Data segment below:

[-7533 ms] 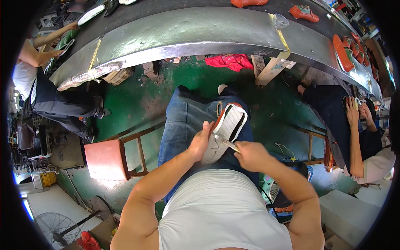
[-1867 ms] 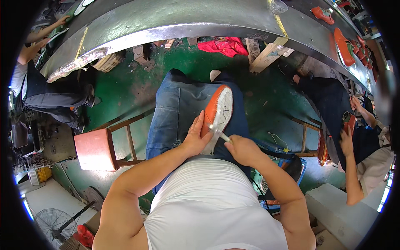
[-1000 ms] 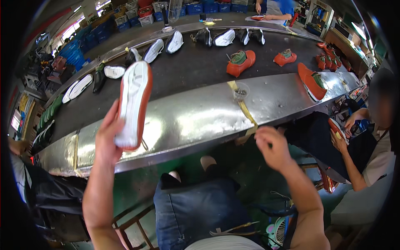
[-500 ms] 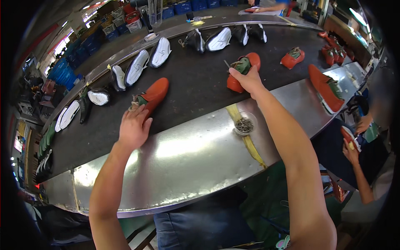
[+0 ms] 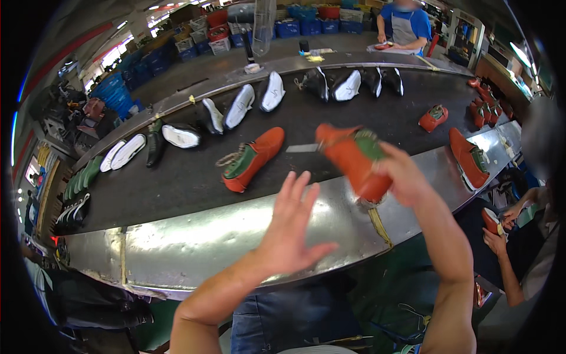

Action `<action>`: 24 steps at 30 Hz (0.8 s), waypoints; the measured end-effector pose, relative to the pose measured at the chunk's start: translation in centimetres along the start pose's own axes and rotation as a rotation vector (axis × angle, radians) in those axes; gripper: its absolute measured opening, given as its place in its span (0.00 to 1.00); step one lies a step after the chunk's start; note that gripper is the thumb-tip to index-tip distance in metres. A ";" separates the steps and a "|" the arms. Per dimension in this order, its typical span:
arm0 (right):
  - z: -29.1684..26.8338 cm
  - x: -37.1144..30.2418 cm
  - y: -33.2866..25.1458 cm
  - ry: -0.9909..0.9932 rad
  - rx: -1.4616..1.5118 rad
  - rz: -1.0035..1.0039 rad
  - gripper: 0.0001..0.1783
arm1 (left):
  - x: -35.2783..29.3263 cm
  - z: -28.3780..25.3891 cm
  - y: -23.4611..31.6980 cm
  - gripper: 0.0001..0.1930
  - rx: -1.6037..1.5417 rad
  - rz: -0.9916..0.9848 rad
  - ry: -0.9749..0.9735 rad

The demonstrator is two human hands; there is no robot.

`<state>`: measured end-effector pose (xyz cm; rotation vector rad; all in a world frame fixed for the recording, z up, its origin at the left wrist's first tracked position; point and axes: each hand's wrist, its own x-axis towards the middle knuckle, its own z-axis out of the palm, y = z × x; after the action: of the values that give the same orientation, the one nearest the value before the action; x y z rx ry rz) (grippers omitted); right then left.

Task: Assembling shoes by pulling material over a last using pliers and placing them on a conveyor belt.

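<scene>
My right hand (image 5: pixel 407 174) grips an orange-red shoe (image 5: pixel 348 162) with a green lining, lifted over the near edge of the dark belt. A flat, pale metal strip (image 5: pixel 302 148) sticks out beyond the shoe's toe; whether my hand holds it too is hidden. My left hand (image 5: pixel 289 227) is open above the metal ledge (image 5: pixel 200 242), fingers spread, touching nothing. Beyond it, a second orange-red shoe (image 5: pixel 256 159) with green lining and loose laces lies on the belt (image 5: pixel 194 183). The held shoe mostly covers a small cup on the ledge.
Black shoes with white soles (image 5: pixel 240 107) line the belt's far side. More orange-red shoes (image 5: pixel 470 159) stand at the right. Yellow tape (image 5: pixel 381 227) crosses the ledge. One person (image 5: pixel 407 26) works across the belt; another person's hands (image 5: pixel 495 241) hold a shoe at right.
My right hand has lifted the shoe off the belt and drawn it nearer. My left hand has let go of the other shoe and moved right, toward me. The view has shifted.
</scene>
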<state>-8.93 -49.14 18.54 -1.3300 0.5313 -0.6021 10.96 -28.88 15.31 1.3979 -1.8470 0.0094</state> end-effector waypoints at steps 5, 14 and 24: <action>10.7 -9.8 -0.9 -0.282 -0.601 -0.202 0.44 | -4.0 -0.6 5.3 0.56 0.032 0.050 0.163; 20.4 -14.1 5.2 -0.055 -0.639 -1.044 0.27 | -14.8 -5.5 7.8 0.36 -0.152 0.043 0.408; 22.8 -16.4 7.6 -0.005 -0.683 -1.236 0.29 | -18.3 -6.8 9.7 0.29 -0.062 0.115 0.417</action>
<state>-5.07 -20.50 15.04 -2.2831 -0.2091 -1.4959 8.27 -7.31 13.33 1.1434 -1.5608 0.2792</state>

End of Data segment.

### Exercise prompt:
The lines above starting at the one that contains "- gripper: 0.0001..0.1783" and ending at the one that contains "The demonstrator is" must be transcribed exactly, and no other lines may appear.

### Answer box:
  - gripper: 0.0001..0.1783
arm1 (left):
  - x: -35.2783..29.3263 cm
  - z: -28.3780..25.3891 cm
  - y: -23.4611..31.6980 cm
  - gripper: 0.0001..0.1930
  - rx: -1.6037..1.5417 rad
  - rz: -0.9916..0.9848 rad
  - ry: -0.9749..0.9735 rad

The demonstrator is two human hands; there is no robot.

No more output is required.